Peter shrugged and lit the joint. Roman knew he knew more than what he was saying and Peter took some pleasure in allowing the moment to stretch.


Vargulf
,” he said.

“What?” said Roman.


Vargulf
,” said Peter. “A wolf will only attack if it’s hungry, or provoked. If it’s normal. A
vargulf
is a wolf that’s gone insane.”

“Insane how?” said Roman.

“Doesn’t eat what it kills,” said Peter. “It isn’t the way. It’s a disease.”

“You’re sure that’s what this is?” said Roman.

Peter passed the joint to Roman, nodding. He had sensed it the first moon and the latest came across its scent station but could not make hide nor hair of the discovery; it was unlike anything he had ever encountered; it communicated nothing of the other wolf’s sex or intentions, it just smelled … angry.

“Is it someone you know?” said Roman.

“I never knew any others except Nicolae. But this is a strange town. You can feel it in your balls.”

Roman nodded. He tilted his head back and exhaled smoke.

“So I guess now we find him,” said Roman.

Peter didn’t follow. “Who?”

“The
vargulf
,” said Roman.

Peter didn’t follow. “Why?”

“To make him stop,” said Roman.

Peter laughed.

“Do not laugh at me,” said Roman, meaning it more than any other thing he could say.

“Sorry,” said Peter.

“He ripped a girl in half,” said Roman.

Peter was quiet.
And?

Roman was reluctant now, how best to explain. “Have you ever heard of the Order of the Dragon?” he said.

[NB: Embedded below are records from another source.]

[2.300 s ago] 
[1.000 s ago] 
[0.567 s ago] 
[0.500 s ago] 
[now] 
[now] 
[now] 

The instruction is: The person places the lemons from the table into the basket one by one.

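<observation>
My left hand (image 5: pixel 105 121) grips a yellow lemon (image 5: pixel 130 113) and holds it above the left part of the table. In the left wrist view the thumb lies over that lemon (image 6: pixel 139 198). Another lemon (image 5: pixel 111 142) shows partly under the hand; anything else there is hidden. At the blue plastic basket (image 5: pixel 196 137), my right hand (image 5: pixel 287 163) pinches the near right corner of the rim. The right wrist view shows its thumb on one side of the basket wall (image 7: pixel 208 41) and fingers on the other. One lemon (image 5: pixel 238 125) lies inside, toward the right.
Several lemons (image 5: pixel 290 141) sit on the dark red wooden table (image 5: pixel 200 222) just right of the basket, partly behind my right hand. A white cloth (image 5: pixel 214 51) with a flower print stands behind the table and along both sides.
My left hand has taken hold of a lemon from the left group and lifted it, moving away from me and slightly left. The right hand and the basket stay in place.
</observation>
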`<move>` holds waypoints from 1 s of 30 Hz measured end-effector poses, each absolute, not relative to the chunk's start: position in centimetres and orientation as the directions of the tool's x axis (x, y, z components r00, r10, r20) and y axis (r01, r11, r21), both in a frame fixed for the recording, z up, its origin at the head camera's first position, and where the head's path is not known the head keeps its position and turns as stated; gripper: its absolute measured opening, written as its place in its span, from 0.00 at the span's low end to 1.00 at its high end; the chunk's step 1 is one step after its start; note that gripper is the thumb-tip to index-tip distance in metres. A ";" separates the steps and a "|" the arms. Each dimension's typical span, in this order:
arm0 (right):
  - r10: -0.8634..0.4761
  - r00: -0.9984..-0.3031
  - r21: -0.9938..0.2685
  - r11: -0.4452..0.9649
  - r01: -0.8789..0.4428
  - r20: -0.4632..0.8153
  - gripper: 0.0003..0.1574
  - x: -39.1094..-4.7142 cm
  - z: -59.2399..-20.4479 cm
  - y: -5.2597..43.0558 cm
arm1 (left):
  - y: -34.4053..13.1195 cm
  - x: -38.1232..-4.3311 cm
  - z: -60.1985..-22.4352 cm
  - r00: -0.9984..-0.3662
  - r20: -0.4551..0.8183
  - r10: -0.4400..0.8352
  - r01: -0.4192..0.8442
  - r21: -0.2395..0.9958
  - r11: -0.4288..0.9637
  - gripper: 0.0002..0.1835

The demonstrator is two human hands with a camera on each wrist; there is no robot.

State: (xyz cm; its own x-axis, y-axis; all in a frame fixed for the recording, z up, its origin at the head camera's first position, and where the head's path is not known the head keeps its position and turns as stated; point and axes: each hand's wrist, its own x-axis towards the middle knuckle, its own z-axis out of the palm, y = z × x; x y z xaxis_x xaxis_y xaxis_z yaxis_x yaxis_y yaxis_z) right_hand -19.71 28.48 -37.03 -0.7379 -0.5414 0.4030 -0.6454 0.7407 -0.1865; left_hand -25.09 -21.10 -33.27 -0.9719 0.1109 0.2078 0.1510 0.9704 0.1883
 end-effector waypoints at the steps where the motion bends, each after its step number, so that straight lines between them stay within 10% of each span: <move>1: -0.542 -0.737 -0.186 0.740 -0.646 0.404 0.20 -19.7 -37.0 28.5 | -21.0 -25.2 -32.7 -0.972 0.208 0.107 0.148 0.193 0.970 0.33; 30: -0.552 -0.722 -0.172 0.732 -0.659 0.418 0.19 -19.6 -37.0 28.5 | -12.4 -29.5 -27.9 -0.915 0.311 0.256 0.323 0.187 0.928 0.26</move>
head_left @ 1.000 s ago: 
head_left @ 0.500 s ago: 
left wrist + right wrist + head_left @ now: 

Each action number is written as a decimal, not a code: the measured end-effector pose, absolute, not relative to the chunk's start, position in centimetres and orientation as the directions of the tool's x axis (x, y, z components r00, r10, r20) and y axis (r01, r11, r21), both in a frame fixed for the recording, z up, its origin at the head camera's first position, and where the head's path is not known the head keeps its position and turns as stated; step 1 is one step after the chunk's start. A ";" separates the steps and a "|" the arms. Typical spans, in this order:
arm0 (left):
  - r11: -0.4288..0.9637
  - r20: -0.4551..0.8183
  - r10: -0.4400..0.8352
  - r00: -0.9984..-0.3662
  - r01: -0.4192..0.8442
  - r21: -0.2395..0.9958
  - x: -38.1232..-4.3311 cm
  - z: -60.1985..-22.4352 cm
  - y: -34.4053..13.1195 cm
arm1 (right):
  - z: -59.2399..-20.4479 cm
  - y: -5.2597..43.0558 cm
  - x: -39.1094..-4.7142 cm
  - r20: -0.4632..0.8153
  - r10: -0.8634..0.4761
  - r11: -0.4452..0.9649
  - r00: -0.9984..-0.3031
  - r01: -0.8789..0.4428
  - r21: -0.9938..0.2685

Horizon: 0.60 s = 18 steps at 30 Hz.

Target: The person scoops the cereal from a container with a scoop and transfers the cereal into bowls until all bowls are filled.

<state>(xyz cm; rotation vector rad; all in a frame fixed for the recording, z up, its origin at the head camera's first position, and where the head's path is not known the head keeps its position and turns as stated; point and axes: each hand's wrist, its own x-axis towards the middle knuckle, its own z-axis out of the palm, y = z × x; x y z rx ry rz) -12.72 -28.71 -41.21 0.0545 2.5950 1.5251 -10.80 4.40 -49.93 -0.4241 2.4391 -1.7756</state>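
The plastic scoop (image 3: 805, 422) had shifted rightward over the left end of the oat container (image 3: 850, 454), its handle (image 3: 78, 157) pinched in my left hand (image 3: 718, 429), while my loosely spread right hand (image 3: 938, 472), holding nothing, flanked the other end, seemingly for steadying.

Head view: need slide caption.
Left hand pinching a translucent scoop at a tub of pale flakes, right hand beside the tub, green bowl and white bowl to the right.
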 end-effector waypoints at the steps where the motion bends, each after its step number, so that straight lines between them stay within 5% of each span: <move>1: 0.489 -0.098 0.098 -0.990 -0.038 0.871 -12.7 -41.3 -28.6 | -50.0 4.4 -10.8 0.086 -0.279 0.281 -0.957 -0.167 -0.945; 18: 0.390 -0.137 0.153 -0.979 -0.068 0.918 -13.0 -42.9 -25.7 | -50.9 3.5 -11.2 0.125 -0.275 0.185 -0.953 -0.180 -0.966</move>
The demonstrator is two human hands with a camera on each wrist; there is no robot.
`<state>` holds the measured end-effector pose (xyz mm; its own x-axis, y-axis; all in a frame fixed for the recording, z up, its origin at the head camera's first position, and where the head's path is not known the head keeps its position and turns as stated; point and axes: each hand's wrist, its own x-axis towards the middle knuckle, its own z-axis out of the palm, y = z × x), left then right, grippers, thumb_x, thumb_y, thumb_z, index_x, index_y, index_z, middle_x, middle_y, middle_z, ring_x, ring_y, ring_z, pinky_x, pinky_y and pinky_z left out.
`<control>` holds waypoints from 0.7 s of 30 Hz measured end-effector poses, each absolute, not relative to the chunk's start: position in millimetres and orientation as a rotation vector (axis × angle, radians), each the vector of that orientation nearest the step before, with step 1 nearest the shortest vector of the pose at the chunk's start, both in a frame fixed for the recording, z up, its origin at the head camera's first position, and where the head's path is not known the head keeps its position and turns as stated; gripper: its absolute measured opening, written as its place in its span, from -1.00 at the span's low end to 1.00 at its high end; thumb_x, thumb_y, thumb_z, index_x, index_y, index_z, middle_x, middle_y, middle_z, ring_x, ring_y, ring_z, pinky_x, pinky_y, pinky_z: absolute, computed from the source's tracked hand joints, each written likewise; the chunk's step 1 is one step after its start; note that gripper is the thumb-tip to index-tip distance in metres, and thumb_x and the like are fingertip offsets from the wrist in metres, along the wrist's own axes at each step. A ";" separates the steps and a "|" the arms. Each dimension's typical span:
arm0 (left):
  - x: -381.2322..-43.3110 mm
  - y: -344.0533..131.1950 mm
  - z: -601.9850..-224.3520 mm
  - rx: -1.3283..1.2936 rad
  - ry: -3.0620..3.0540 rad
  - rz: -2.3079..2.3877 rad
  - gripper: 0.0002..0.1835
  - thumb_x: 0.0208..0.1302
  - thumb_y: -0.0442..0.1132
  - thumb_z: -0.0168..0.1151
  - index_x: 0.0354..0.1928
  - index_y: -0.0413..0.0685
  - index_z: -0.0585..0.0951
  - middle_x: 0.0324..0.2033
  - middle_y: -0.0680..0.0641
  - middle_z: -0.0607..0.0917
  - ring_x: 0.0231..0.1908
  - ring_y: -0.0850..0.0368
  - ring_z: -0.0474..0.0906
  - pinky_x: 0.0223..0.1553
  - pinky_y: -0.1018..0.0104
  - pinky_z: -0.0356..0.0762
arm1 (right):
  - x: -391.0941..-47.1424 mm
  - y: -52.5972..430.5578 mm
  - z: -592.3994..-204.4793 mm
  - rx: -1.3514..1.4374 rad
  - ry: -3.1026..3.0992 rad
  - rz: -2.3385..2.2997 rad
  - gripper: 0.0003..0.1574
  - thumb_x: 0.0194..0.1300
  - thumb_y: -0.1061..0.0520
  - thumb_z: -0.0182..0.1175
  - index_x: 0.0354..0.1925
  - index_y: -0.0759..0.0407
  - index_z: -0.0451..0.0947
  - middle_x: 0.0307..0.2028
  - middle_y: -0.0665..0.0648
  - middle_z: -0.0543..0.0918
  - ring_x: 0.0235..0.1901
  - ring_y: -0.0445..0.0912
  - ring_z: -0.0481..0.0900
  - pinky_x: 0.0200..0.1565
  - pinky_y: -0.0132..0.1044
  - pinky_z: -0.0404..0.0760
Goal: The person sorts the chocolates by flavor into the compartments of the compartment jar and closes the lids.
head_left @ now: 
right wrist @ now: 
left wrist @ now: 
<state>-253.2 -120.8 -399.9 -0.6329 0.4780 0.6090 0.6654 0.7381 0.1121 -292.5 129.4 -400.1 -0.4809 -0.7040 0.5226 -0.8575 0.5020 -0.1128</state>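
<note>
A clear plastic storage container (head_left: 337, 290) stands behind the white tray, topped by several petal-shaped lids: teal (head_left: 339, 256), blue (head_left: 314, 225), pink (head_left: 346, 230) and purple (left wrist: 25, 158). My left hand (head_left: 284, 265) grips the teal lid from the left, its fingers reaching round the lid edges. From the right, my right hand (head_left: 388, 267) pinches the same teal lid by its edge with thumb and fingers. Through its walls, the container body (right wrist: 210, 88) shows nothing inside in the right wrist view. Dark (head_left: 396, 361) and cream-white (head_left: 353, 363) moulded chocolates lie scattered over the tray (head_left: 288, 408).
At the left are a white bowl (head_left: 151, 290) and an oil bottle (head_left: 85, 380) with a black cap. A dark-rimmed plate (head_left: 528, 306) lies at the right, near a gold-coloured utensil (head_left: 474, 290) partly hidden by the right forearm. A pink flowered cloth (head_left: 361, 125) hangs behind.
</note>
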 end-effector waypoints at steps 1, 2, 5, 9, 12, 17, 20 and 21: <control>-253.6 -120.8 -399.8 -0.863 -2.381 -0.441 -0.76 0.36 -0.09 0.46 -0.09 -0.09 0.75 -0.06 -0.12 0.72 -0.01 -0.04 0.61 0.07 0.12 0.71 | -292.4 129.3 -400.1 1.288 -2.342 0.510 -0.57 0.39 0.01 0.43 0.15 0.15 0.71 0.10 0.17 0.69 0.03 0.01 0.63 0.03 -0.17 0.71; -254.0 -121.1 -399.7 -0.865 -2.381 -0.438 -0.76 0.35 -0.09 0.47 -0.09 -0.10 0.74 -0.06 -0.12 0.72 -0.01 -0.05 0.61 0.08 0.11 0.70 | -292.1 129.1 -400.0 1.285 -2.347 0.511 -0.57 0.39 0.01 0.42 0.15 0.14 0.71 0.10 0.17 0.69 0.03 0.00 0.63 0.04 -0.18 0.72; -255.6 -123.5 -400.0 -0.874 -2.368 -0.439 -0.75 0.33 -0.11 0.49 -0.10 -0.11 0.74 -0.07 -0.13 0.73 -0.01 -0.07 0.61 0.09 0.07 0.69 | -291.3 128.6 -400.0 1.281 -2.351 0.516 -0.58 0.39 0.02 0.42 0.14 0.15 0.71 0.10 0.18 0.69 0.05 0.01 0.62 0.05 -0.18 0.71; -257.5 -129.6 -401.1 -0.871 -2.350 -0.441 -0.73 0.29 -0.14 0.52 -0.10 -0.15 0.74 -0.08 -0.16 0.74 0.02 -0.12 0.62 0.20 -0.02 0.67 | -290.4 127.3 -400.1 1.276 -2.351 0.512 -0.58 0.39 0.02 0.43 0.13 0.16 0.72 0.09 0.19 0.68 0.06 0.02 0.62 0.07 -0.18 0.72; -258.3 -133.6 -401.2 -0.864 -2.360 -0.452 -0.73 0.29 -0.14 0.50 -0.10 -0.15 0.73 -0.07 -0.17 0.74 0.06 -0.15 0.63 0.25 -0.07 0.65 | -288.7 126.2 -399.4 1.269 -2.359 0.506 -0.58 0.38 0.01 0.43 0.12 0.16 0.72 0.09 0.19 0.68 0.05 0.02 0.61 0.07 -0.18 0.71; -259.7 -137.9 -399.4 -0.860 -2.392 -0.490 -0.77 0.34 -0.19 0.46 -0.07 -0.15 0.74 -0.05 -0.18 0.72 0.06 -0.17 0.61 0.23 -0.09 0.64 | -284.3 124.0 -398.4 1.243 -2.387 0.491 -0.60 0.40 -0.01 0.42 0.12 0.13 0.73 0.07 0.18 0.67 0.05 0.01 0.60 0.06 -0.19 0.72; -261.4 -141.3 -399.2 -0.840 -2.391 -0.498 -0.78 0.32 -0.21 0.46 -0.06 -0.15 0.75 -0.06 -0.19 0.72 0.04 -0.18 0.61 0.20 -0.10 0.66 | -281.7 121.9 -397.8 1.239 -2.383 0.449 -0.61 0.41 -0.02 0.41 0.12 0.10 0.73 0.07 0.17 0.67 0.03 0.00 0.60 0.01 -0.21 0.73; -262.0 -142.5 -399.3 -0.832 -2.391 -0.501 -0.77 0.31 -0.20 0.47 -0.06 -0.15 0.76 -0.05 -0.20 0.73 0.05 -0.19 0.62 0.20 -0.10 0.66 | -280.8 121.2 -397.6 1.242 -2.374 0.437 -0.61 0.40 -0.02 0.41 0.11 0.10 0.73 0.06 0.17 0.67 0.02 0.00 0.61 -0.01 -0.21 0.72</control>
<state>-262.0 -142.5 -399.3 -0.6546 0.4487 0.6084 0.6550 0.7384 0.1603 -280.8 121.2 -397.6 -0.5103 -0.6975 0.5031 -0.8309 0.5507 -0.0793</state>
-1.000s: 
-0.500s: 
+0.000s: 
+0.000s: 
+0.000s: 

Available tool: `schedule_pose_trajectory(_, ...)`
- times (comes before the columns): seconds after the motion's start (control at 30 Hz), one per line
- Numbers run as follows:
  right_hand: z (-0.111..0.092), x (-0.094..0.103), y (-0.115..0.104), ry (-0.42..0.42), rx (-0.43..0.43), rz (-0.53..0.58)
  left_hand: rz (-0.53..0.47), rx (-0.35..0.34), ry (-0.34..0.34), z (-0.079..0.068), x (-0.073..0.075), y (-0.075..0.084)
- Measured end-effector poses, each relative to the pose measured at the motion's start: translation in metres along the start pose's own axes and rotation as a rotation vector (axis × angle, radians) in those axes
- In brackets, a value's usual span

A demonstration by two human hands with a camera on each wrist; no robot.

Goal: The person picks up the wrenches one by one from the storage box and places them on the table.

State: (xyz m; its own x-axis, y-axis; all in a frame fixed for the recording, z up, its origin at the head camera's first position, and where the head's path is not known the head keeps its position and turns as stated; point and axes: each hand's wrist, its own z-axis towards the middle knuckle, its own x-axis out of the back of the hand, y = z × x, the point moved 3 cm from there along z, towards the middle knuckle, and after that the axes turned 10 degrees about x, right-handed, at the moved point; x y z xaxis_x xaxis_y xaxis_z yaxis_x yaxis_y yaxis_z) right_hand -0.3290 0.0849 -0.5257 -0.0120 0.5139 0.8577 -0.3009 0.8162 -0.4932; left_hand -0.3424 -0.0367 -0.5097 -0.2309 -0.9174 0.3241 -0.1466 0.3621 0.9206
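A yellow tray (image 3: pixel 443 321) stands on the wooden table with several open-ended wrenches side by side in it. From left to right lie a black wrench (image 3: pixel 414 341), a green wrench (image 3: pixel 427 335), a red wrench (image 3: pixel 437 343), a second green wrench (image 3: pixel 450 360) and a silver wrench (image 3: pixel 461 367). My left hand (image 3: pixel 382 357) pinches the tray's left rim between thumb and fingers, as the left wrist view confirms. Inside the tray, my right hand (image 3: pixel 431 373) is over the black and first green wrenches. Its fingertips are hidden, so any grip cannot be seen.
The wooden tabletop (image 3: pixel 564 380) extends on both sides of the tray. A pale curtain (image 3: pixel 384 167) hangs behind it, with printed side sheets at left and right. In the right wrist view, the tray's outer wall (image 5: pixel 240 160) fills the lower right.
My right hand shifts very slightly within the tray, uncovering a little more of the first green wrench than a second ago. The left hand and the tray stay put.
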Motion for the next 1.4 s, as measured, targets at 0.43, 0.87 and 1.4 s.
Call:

Peter looked at him. This better be good.

“It was a group of knights from the Crusades. My mom used to tell us stories.”

Peter looked at him, but more so.

“I … I’ve always wanted to be a warrior,” said Roman.

Peter came to the silent conclusion that this conference was about to jump several echelons of his Hierarchy.

Roman flicked a pebble and it skittered just short of the foul line. He silently counted the parallelograms formed by the overlaying diamonds of the opposite basketball net. It was difficult for him, admitting it. He’d never talked about it, even with Letha.